Mumbai college designs tech-savvy chessboard for the blind
Inspired by their belief that no one should be denied the intellectual stimulation derived from a good game of chess, the innovation centre at the Somaiya College campus in Vidyavihar has conceptualised and designed a chess board that enhances the experience of playing the ultimate strategy game for the visually impaired.
Called Automated Chess (AC), the board game provides the player with a Graphical User Interface (GUI) over the Internet, so one person can play sitting in any corner of the world, while the other plays on the physical chess board.
The specially designed board comes with Braille inscription on chess pieces, voice feedback of every move played, and textural differences between black and white boxes, amongst other features.
“There are already board games available in the market that can be used by the visually-impaired, but our board game involves technology that allows one to play the game online as well as on a physical board; the board automatically plays the moves depending on the keys pressed,” said Gaurang Shetty, head of the innovation centre.
The project was introduced by Shetty two years ago, and was completed only this year, with the help of three college students. “The existing board games in the market for the visually impaired are incomplete. So, we have collaborated with the National Association for the Blind (NAB) for their inputs while launching this board game,” he said, and added that the group has filed for patenting their work.
Called Automated Chess (AC), the board game can be used for a single-player game or a game with two players. “AC also provides the player with a Graphical User Interface (GUI) over the Internet, so one person can play over GUI sitting in any corner of the world, while the other plays on the physical chess board,” added Shetty.
The board consists of a 64-key membrane keypad.
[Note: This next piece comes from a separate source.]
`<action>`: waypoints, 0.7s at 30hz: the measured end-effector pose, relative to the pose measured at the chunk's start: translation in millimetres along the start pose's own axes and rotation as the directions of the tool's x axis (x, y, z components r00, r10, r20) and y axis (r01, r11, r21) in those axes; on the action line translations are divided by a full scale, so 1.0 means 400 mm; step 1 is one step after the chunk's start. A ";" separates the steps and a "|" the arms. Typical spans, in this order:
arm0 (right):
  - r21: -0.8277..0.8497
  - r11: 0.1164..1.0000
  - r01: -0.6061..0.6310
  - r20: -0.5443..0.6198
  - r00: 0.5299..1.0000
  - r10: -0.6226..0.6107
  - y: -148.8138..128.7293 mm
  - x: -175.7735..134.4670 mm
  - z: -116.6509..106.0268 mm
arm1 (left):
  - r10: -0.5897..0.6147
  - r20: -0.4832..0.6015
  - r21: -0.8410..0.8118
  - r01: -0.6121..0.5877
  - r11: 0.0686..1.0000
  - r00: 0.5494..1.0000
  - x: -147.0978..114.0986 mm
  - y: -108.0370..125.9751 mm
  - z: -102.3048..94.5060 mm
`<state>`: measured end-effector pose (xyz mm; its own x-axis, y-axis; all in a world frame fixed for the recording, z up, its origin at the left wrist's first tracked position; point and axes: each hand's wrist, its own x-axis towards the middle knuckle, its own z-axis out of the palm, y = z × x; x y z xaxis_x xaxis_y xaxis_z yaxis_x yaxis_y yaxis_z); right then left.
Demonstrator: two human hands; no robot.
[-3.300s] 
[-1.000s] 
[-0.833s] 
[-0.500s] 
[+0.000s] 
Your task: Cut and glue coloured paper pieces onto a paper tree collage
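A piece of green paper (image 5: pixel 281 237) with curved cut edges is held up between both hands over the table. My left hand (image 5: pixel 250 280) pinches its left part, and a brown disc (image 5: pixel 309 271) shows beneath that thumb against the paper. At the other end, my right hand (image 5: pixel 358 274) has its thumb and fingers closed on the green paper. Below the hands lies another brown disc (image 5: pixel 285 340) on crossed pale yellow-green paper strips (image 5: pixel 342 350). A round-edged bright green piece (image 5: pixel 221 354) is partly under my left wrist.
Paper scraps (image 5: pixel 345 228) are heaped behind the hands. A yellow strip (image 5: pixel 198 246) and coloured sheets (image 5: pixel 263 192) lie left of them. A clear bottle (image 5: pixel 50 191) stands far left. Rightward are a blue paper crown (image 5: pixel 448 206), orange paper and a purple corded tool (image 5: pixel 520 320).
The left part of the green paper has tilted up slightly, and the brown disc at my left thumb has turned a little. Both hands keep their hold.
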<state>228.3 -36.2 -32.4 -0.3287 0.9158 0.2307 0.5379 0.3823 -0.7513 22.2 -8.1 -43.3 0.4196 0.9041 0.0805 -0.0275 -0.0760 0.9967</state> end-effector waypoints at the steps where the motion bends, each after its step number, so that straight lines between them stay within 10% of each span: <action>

At the heart of the project is Arduino, an open source electronics platform based on easy-to-use hardware. It is used to transfer signals from the board to the computer.
The chessboard is designed to facilitate the other senses of the player. “A voice feedback is provided to the player. The chess pieces are inscribed with Braille and there are textural differences between the black and white boxes, making them easy to use for players. Users will find it easier to not only play the game, but will also understand the other person’s moves in the game better,” added Shetty.
This team had applied to the Maker Faire in Rome, and have recently been invited by the organisers to showcase the board in Rome next month. The Maker Faire Rome is a festival of invention and creativity, in which projects from across the globe are showcased.
“While the project is ready, we are also trying to incorporate other features to this chess board for even better results,” Shetty signed off.